ITHACA, N.Y. — The History Center has submitted the first phase of plans for a Tompkins County Heritage Education Center on the Commons.

In a filing last week, The History Center (THC), in partnership with several other local non-profits, submitted an application requesting $35,500 from the County Tourism Program. The program is competitive, and THC’s proposal will be weighed against other proposals in their ability to enhance and promote tourism in Tompkins County.

As previously reported, the plan is to purchase the Tompkins Trust Building on Bank Alley once the bank’s new headquarters is completed in early 2018  and renovate the space into a history museum and county visitor’s center. As long as the engineering and code analyses are sound, a planning timeline will commence that involves architectural drawings, partnership agreements, creating marketing and branding, and launching a capital campaign to help fund the creation of the Heritage Center. The requested funds would go towards covering those early-stage development costs.

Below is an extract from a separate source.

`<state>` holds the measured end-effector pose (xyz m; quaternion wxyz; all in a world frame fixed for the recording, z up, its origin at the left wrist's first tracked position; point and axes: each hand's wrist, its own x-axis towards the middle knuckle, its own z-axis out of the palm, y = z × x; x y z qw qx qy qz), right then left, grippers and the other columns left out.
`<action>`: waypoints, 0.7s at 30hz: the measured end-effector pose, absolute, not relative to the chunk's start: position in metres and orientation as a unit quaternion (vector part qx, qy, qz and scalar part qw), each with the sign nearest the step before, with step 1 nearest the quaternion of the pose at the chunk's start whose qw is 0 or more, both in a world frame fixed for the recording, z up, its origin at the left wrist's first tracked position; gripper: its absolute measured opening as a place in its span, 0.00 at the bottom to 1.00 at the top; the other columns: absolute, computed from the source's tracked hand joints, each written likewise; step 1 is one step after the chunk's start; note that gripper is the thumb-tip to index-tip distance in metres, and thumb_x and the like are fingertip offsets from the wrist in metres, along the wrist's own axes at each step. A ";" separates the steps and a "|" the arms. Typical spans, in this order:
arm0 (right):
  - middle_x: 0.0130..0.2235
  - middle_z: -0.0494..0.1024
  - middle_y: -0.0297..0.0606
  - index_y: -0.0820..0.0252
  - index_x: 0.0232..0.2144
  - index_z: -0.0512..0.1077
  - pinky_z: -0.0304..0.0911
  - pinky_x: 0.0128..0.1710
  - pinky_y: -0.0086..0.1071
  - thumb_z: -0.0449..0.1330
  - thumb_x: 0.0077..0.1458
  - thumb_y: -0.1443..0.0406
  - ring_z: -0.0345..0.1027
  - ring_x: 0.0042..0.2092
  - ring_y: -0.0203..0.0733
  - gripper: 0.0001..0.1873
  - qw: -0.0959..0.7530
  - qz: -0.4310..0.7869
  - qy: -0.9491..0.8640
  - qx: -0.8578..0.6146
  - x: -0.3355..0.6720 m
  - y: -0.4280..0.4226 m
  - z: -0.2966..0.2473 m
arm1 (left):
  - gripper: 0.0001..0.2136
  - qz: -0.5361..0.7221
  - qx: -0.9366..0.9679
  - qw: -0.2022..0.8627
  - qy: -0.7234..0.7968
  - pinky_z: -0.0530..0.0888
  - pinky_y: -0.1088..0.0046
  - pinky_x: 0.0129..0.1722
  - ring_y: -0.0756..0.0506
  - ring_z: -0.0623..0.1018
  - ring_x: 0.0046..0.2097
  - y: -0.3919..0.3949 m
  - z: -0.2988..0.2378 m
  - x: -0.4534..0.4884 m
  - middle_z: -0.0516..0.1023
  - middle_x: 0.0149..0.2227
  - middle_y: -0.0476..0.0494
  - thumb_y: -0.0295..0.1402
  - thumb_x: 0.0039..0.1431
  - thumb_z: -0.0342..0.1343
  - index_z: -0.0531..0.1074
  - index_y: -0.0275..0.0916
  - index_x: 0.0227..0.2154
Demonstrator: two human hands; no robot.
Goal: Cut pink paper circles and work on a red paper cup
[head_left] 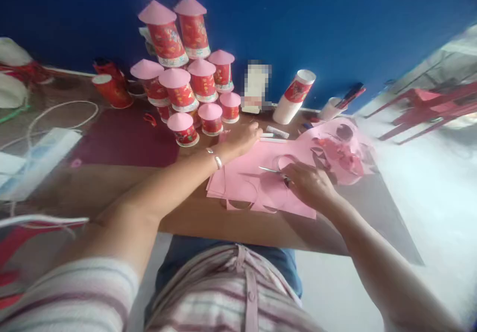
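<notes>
My left hand (246,137) is at the back edge of the pink paper sheets (238,185), its fingers curled together. A slim white stick (267,135) begins right at its fingertips; whether the fingers hold it I cannot tell. In my right hand (311,183) is a pair of scissors, the thin blade (269,169) pointing left over the paper. A ring-shaped roll of tape (284,161) touches or lies just behind the right fingers. Curved cut edges show along the front of the sheets.
Red paper cylinders with pink cone tops (179,88) stand stacked at the back left. A red-and-white tube (294,97), pen cup (331,108) and pink scraps (345,158) sit at right. A white power strip (46,160) with cables lies left. A blue wall (298,24) rises behind.
</notes>
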<state>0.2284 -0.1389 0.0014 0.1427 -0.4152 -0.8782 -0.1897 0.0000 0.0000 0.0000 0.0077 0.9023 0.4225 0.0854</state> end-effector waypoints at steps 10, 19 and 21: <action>0.33 0.79 0.38 0.61 0.36 0.76 0.53 0.32 0.37 0.53 0.68 0.76 0.66 0.35 0.41 0.14 0.138 -0.131 -0.933 -0.304 0.174 -0.127 0.024 | 0.05 0.259 0.824 0.164 0.476 0.71 0.69 0.36 0.46 0.78 0.35 -0.037 0.000 -0.090 0.82 0.36 0.43 0.30 0.63 0.60 0.80 0.37 0.35; 0.37 0.81 0.41 0.62 0.44 0.76 0.53 0.32 0.37 0.51 0.69 0.78 0.69 0.37 0.42 0.15 0.005 -0.118 -0.963 -0.244 0.132 -0.096 0.018 | 0.06 0.306 0.789 0.199 0.495 0.72 0.69 0.38 0.47 0.78 0.34 -0.057 -0.023 -0.127 0.82 0.35 0.44 0.31 0.63 0.59 0.81 0.37 0.34; 0.36 0.82 0.41 0.61 0.43 0.76 0.54 0.32 0.37 0.52 0.67 0.78 0.70 0.37 0.42 0.15 -0.007 -0.124 -0.961 -0.248 0.131 -0.097 0.019 | 0.06 0.305 0.792 0.200 0.490 0.72 0.69 0.38 0.47 0.78 0.35 -0.057 -0.024 -0.126 0.81 0.35 0.44 0.31 0.64 0.59 0.81 0.38 0.35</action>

As long as the engineering and code analyses are sound, a planning timeline will commence that involves architectural drawings, partnership agreements, creating marketing and branding, and launching a capital campaign to help fund the creation of the Heritage Center. The requested funds would go towards covering those early-stage development costs.

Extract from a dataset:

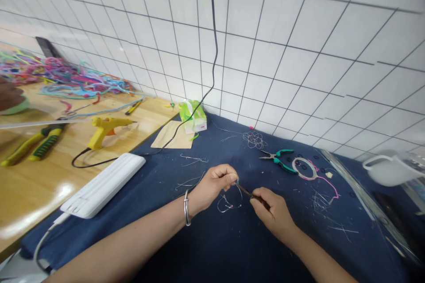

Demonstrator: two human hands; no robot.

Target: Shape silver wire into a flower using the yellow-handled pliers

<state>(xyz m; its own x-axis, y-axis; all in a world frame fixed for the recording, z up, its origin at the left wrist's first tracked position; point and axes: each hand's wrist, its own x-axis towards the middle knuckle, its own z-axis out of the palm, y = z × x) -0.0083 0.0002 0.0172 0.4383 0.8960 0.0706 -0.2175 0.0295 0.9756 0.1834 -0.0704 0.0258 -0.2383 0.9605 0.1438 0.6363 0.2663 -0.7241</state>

The Heritage Center, when completed and open to the public, would have static and interactive exhibits showcasing the city and county’s 200+ years of history, a library, program space, and a small retail area. While allowing local residents to explore the history of their communities and the people that lived in them, the county-owned center will also help orient visitors to local places they can visit, with an emphasis on historic locales, officials say. A few early ideas have already been hatched for reusing the interior, like using the bank vaults for multimedia presentations.

The central location is expected to be an asset for helping introduce visitors to the county’s historic and modern offerings, and promote “heritage tourism”. The National Trust for Historic Preservation defines heritage tourism as “traveling to experience the places, artifacts and activities that authentically represent the stories and people of the past and present. It includes cultural, historic, and natural resources.” Picture the folks that travel to visit the boyhood homes of presidents, or women’s rights advocates who travel to Seneca Falls to learn more about its role in the movement.

“Given that the center will be on the Ithaca Commons, the economic benefit will come from increased visitors to that area. For example, we expect to draw students and parents from the three higher education academic institutions. For visitors seeking a unique tourism experience, they will learn more about the opportunities available and therefore better able to plan their time in the county. We expect this to become a regional destination as a gateway to what the Finger Lakes region has to offer,” says the THC in the application.

“A heritage education center will serve as a gateway to residents and tourists, allowing visitors of all ages to gain new perspectives about what being part of our community entails.”
A third objective is to have the Heritage Center function as a collaborative space for non-profits tied to historic resources. THC is promoting the archive and future offices of the Heritage Center as a co-working space that would allow partner organizations to work together more efficiently, enabling them to share the costs of administrative functions, and tackle and divvy up larger grants and projects.
Several local companies have signed on to help bring the Heritage Center forward. Those include STREAM Collaborative, who will design floor plans and drawings of the new center; The Solstice Group, which will help with fundraising and capital campaign planning; and St. John Design Group, to help formulate branding and marketing. Todd Zwigard Architects of New York City has been tapped to help design the exhibits.
If all moves ahead as planned, the silent capital campaign will launch in late spring and the formal campaign in Fall 2017.